Exercise aim: Each line of the data needs to be transcribed exactly.

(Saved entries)
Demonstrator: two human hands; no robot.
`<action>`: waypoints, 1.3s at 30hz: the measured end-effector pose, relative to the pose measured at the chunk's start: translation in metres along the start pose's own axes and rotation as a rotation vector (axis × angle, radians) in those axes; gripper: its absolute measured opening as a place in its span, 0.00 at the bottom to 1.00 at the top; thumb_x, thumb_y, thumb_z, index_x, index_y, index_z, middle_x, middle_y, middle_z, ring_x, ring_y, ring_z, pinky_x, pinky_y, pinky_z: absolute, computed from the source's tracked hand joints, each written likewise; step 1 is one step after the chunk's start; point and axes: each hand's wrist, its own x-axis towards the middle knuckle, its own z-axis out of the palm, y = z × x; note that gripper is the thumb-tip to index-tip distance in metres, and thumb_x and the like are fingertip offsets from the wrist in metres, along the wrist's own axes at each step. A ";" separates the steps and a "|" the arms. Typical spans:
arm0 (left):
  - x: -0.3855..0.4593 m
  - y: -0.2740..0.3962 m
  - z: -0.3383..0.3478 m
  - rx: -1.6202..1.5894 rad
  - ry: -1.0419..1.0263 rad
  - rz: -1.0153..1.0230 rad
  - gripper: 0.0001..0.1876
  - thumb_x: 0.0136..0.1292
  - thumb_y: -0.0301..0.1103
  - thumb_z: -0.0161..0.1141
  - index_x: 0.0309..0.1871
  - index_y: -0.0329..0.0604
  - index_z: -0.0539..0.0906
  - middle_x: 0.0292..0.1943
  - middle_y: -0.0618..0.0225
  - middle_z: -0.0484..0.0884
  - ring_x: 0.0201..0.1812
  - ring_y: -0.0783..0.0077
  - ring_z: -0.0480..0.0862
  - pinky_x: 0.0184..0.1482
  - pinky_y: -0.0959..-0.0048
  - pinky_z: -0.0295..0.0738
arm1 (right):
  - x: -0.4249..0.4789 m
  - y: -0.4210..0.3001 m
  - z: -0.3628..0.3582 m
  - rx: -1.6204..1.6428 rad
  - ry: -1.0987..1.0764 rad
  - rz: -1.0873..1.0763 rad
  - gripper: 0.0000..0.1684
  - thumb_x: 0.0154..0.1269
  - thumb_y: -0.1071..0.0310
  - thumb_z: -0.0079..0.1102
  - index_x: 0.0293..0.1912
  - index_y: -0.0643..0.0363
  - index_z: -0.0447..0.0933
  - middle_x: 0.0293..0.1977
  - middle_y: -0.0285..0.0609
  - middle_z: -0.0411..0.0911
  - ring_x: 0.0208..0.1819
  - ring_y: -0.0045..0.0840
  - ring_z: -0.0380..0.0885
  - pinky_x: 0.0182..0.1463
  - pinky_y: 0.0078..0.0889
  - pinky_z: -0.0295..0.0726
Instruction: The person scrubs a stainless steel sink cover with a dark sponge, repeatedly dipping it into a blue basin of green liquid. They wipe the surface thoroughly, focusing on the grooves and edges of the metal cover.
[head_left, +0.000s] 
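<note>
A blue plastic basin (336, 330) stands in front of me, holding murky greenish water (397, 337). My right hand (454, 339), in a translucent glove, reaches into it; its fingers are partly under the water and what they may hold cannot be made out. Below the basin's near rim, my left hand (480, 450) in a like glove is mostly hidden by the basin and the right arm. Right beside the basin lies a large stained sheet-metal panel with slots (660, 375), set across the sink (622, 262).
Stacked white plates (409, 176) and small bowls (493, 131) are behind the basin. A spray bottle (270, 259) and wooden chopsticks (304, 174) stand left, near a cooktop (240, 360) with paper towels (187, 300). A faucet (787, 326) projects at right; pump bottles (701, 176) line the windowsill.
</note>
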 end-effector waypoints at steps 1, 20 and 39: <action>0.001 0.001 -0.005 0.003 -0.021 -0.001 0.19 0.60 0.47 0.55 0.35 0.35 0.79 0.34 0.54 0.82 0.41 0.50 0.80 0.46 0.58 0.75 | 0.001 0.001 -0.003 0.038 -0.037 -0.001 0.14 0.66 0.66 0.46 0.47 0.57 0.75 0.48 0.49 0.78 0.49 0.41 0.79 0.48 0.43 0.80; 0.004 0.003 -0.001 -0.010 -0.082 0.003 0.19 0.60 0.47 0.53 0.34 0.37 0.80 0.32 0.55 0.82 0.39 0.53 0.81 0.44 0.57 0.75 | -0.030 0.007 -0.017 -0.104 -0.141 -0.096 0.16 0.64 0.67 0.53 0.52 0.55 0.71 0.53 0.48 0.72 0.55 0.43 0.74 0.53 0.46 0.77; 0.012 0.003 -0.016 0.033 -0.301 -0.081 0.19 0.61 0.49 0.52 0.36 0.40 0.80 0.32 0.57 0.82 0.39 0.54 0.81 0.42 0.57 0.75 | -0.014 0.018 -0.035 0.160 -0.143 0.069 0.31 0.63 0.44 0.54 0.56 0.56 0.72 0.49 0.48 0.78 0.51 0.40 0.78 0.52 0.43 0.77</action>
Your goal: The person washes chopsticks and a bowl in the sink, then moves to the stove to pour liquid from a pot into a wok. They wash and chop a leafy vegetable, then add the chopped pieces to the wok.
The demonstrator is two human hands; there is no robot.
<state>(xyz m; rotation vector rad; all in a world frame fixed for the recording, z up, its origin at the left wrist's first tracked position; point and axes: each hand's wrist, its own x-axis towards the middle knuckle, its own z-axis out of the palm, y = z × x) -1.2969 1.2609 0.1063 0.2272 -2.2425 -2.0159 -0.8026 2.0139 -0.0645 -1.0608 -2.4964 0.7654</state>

Your response:
Demonstrator: two human hands; no robot.
`<action>`: waypoints, 1.3s at 30hz: the measured end-effector pose, relative to the pose measured at the chunk's start: translation in metres along the start pose's own axes and rotation as a rotation vector (axis × angle, radians) in those axes; gripper: its absolute measured opening as a place in its span, 0.00 at the bottom to 1.00 at the top; thumb_x, thumb_y, thumb_z, index_x, index_y, index_z, middle_x, middle_y, middle_z, ring_x, ring_y, ring_z, pinky_x, pinky_y, pinky_z: absolute, computed from the source's tracked hand joints, each written likewise; step 1 is one step after the chunk's start; point and axes: each hand's wrist, its own x-axis towards the middle knuckle, its own z-axis out of the palm, y = z × x; note that gripper is the thumb-tip to index-tip distance in metres, and thumb_x and the like are fingertip offsets from the wrist in metres, along the wrist's own axes at each step. A ";" separates the steps and a "|" the arms. Typical spans:
arm0 (left):
  - x: -0.3855..0.4593 m
  - y: -0.2740..0.3962 m
  - z: -0.3383..0.3478 m
  - rx: -1.6202..1.5894 rad
  - ry: -1.0419..1.0263 rad
  - rz: -1.0153..1.0230 rad
  - gripper: 0.0001..0.1876
  - thumb_x: 0.0136..0.1292
  - thumb_y: -0.0301..0.1103
  - thumb_z: -0.0161..0.1141
  - index_x: 0.0309..0.1871
  - index_y: -0.0329..0.0604
  - index_z: -0.0539..0.0906
  - middle_x: 0.0292..0.1943
  - middle_y: -0.0618..0.0225
  - middle_z: -0.0484..0.0884
  - ring_x: 0.0201..0.1812
  - ring_y: -0.0783..0.0077
  - ring_z: -0.0480..0.0862
  - pinky_x: 0.0184..0.1482
  - pinky_y: -0.0959..-0.0048
  - pinky_z: -0.0295..0.0738
arm1 (right):
  - x: -0.4249..0.4789 m
  - y: -0.4210..0.3001 m
  - z: -0.3628..0.3582 m
  - rx: -1.6204..1.6428 rad
  - ry: -1.0987..1.0764 rad
  - rz: -1.0873..1.0763 rad
  - gripper: 0.0000..0.1684
  - thumb_x: 0.0154..0.1269
  - thumb_y: -0.1071..0.0310
  - thumb_z: -0.0079..0.1102
  - index_x: 0.0293..0.1912
  - index_y: -0.0643..0.0363
  - index_z: -0.0447..0.0933
  - middle_x: 0.0293..0.1977
  - middle_y: -0.0285..0.0609
  - middle_z: -0.0411..0.0911
  - ring_x: 0.0208..0.1819
  - ring_y: -0.0045..0.0840
  - ring_z: -0.0380..0.0885
  - pinky_x: 0.0182..0.1463
  - pinky_y: 0.0078..0.0889
  - pinky_z: -0.0295..0.0726
Instruction: The person scrubs a stainless steel sink cover with a dark sponge, repeatedly dipping it into a blue basin of green liquid. They wipe the surface thoroughly, focusing on the grooves and edges of the metal cover.
[head_left, +0.000s] 
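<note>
A blue plastic basin (336, 330) stands in front of me, holding murky greenish water (397, 337). My right hand (454, 339), in a translucent glove, reaches into it; its fingers are partly under the water and what they may hold cannot be made out. Below the basin's near rim, my left hand (480, 450) in a like glove is mostly hidden by the basin and the right arm. Right beside the basin lies a large stained sheet-metal panel with slots (660, 375), set across the sink (622, 262).
Stacked white plates (409, 176) and small bowls (493, 131) are behind the basin. A spray bottle (270, 259) and wooden chopsticks (304, 174) stand left, near a cooktop (240, 360) with paper towels (187, 300). A faucet (787, 326) projects at right; pump bottles (701, 176) line the windowsill.
</note>
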 end-effector waypoints at steps 1, 20 and 39: <action>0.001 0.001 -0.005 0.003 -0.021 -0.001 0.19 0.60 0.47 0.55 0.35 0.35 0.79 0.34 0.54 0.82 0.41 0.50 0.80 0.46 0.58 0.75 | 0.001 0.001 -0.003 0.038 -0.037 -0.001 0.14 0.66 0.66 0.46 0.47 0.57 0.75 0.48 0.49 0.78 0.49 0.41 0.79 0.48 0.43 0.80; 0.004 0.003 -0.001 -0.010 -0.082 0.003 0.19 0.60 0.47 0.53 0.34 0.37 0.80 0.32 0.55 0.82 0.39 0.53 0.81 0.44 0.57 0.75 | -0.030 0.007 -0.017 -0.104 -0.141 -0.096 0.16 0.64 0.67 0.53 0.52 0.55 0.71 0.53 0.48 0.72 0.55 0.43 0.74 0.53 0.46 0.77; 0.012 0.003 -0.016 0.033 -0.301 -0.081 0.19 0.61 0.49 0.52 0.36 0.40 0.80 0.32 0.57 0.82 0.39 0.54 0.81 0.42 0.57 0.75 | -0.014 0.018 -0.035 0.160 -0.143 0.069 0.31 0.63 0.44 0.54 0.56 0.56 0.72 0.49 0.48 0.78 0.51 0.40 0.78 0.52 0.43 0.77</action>
Your goal: The person washes chopsticks and a bowl in the sink, then moves to the stove to pour liquid from a pot into a wok. They wash and chop a leafy vegetable, then add the chopped pieces to the wok.
The demonstrator is two human hands; there is no robot.
<state>(xyz m; rotation vector rad; all in a world frame fixed for the recording, z up, its origin at the left wrist's first tracked position; point and axes: each hand's wrist, its own x-axis towards the middle knuckle, its own z-axis out of the palm, y = z × x) -1.2969 1.2609 0.1063 0.2272 -2.2425 -2.0159 -0.8026 2.0139 -0.0645 -1.0608 -2.4964 0.7654</state>

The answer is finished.